Super Bowl 2019 – New England Patriots beat Los Angeles Rams to Claim Title

Super Bowl 2019 – New England Patriots beat Los Angeles Rams to Claim Title

The New England Patriots’ dynasty began 17 years ago and continues until today. During Super Bowl LIII played on February 3rd, Coach Bill Belichick tamed the explosive Rams, and quarterback Tom Brady commanded an efficient offense. The Patriots commemorated their anniversary by securing another championship against the same franchise, in a similar way, for a title that represents not a bookend so much as an ellipsis. New England’s reign is as relentless as a downpour, and without precedent.

The Patriots claimed their sixth title in 18 seasons by edging the Los Angeles Rams, 13-3, in a slog of a Super Bowl LIII. Like their previous five Super Bowl victories under Belichick and Brady, Sunday’s was not decided until late, on Sony Michel’s 2-yard touchdown run with seven minutes left. One final stop — Stephon Gilmore’s interception near the goal line with 4 minutes remaining — punctuated a defensive effort that evoked Belichick’s first masterpiece against the Rams, when he weakened their effectiveness by erasing the versatile back Marshall Faulk. Against this Rams team, the league’s second-ranked offense, New England forced punts on nine of 12 possessions and five three – and – outs.

The ball decided, in the 267th and final game, that it was just too exhausted to breach the end zone anymore. It did so only once. These Rams and Patriots will be forever linked in Super Bowl ignominy: the fewest combined points, the lowest-scoring first half in 44 years (3 points), the most time elapsed without a touchdown. That stretch ended at the time when Brady asserted his primacy – taking over at his 30 yard line with 10:00 left, Brady connected on four straight passes for 67 yards, including a 29 yard beauty to Rob Gronkowski down the left side that preceded Michel’s touchdown, his sixth of the playoffs.

Brady, at age 41, finished 21 of 35 for 262 yards, with more than half of that total – 141 – going to Julian Edelman. A year after missing the Patriots’ Super Bowl loss to Philadelphia with a knee injury and being suspended for the first four games of this season for violating the N.F.L.’s policy on performance-enhancing drugs, Edelman was selected as the game’s most valuable player.

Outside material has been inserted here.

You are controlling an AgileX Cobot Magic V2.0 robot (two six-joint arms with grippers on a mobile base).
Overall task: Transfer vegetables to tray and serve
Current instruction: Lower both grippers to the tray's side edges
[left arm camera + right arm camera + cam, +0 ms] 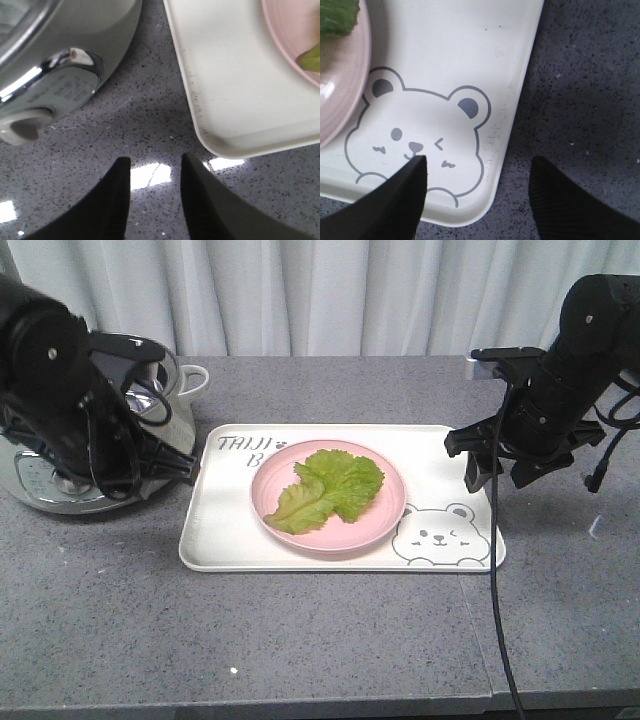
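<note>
The vegetables [330, 490] lie on the pink plate [330, 546] in the middle of the tray [230, 540], so the serving lift looks like the step left. In the front view the tray's long axis runs 9 to 3 o'clock. The right pincer [480, 170], jaws wide apart, straddles the 3 o'clock rim. The left pincer [156, 162], narrowly parted, hangs over bare surface [300, 640], with the tray corner at its 1 o'clock.
</note>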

The score stayed tied until Michel’s touchdown, and Los Angeles had one last, best opportunity to equalize. On second down from the Patriots’ 30, just after Duron Harmon swooped in to break up a deep pass to Cooks, Goff looked that way again. This time, his pass was underthrown, and Gilmore, draping Cooks, leapt to grab it. Gostkowski extended the margin of victory with a 41-yarder with 1:12 left, and after Zuerlein missed a 48-yarder, a final act of desperation, the Patriots swarmed the field, the scene familiar and new all at once. They have assembled this unyielding dynasty behind Gronkowski and Edelman, Devin McCourty and Dont’a Hightower, and hundreds of others. But only two men, Belichick and Brady, have witnessed it all from the start. The everlasting champions, for the sixth time in 18 seasons, have a title to defend.